**TASK GOAL:** In the entries below, which lines run from the one containing "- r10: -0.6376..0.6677" to the one containing "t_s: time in"? Copy exactly those lines, ends included, and no others.

(Dataset entries)
________________

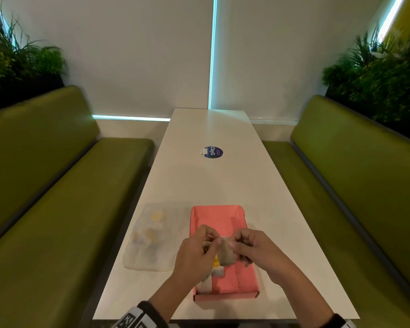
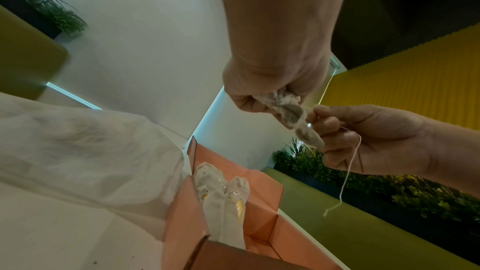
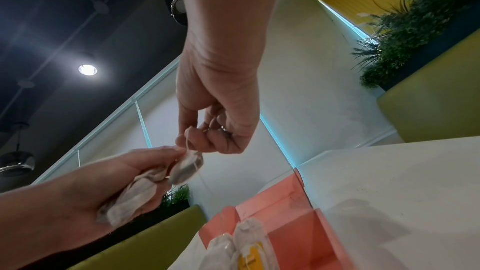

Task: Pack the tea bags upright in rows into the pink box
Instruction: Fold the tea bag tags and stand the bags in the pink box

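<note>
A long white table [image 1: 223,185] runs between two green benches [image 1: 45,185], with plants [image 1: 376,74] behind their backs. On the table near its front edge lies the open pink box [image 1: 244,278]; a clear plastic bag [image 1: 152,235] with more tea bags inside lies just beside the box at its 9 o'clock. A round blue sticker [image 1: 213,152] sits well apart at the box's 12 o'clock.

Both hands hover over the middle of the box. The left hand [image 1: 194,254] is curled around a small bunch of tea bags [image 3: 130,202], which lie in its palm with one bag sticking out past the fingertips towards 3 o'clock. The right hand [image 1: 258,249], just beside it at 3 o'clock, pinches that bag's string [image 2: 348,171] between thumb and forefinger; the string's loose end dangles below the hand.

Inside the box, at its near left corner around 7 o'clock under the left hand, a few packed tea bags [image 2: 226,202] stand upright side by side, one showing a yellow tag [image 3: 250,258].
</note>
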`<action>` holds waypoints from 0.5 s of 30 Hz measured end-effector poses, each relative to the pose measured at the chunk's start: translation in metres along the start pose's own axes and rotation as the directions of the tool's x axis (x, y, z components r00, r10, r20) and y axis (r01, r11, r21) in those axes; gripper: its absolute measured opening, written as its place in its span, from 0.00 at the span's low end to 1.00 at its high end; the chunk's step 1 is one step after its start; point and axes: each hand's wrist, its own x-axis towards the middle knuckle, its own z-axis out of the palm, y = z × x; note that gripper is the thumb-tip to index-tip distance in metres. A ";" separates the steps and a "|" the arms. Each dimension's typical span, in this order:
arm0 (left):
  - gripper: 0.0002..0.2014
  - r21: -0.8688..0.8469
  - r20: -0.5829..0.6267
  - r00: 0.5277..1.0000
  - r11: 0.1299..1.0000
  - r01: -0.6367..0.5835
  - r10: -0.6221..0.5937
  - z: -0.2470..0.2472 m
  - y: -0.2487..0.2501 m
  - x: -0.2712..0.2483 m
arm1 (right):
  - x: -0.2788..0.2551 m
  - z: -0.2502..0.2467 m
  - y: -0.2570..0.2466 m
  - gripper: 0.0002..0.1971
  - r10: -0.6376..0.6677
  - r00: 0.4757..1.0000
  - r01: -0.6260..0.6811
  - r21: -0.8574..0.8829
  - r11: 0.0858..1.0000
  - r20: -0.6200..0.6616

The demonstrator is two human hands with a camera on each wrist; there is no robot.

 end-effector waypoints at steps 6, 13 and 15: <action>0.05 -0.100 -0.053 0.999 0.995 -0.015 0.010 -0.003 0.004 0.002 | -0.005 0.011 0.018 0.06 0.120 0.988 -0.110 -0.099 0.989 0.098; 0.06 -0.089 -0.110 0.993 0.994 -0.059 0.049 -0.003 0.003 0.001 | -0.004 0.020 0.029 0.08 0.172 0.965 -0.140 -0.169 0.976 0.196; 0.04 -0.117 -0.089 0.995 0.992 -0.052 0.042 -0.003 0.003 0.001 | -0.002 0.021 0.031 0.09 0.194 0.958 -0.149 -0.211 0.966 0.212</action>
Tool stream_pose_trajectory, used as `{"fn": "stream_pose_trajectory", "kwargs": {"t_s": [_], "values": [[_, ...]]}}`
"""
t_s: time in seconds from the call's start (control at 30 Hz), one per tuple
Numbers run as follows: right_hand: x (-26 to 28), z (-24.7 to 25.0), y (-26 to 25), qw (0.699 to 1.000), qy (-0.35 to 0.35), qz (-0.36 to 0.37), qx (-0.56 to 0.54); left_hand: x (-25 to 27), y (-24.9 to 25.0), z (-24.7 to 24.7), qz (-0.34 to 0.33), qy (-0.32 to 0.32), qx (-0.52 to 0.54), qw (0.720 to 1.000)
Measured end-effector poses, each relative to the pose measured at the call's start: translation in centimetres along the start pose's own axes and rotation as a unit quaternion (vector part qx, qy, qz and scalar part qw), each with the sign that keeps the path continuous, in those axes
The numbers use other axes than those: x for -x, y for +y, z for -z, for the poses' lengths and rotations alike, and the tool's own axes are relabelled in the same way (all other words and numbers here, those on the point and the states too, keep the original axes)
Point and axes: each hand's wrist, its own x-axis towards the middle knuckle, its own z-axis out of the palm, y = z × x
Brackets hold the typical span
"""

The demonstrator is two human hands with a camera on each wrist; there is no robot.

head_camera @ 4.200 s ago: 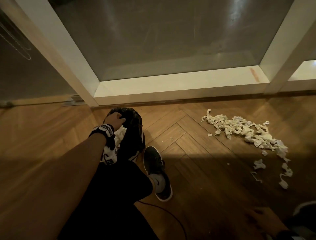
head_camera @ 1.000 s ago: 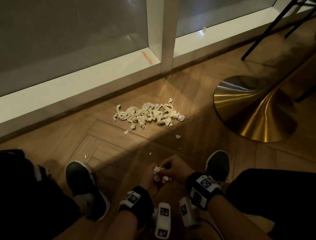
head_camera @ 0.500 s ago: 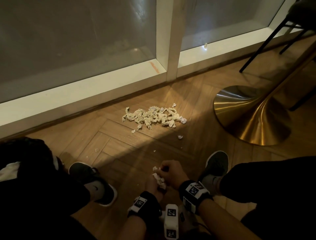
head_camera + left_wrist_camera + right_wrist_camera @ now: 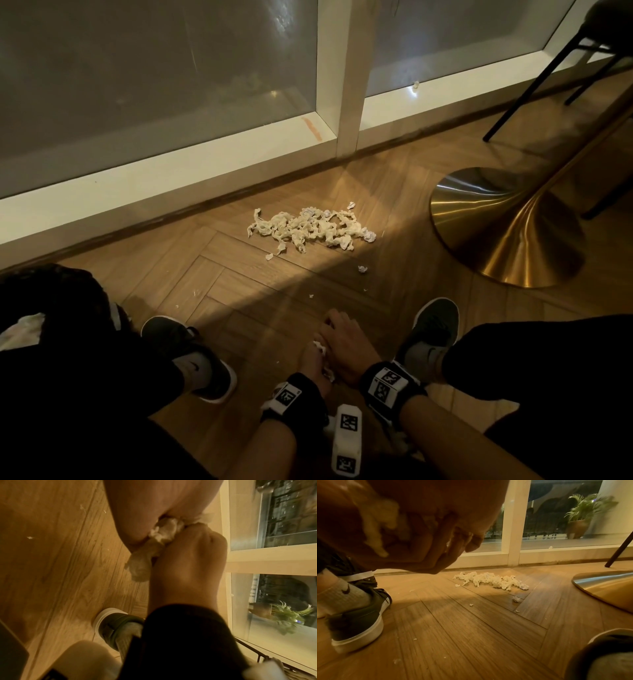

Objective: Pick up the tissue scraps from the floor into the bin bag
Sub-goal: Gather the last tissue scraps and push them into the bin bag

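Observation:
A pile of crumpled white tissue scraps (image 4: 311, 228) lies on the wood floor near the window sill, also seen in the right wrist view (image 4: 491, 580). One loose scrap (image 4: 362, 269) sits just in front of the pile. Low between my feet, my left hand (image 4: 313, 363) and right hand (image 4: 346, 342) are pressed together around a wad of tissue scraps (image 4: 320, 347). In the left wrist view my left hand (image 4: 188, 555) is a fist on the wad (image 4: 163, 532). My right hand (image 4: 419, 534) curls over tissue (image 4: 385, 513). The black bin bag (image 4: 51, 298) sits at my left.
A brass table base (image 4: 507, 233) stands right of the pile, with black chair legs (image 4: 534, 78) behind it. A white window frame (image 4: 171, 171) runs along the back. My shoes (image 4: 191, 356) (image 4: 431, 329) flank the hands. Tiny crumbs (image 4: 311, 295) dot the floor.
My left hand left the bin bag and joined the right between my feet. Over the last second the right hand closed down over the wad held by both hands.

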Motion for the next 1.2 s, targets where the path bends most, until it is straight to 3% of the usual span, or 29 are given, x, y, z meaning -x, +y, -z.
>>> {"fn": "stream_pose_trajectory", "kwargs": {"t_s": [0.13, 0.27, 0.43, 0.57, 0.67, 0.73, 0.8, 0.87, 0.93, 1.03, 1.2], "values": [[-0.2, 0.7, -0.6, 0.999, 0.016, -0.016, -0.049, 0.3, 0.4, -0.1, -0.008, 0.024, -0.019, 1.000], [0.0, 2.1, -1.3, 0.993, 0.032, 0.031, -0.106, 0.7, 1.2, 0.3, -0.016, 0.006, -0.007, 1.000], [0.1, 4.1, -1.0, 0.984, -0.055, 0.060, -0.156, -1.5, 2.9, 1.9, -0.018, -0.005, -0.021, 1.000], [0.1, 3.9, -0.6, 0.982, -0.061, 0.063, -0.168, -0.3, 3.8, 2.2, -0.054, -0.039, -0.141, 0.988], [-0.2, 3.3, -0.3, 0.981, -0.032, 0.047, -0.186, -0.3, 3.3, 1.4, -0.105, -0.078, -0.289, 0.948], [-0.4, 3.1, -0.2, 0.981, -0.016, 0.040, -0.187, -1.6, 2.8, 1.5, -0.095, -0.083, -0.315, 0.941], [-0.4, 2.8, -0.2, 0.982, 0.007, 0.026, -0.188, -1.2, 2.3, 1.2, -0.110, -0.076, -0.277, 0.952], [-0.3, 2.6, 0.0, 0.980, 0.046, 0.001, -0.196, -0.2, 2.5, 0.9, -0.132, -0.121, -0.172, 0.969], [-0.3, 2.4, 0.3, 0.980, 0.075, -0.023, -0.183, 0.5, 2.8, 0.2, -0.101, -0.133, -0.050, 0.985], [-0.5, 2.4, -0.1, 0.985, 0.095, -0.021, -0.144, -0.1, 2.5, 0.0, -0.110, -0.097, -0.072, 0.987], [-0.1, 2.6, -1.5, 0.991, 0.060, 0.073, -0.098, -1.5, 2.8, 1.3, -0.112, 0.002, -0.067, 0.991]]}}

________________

**RESULT OF THE EXERCISE:**
  - r10: -0.6376..0.6677
  - r00: 0.4757..1.0000
  - r01: -0.6260..0.6811
  - r21: -0.8574..0.8829
  - r11: 0.0858..1.0000
  - r20: -0.6200..0.6616

The demonstrator is two human hands with a camera on each wrist; there is no robot.

 end-effector waypoints at steps 6, 13 and 15: <action>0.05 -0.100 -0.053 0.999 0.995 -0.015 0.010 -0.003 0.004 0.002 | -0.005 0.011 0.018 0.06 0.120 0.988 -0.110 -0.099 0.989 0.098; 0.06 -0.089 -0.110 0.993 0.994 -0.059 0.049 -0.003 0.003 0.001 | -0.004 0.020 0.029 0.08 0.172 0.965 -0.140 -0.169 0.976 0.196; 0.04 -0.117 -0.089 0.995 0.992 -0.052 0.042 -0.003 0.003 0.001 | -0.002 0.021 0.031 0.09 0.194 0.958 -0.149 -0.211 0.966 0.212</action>
Tool stream_pose_trajectory, used as `{"fn": "stream_pose_trajectory", "kwargs": {"t_s": [_], "values": [[_, ...]]}}`
"""
t_s: time in seconds from the call's start (control at 30 Hz), one per tuple

No other output is expected for this exercise.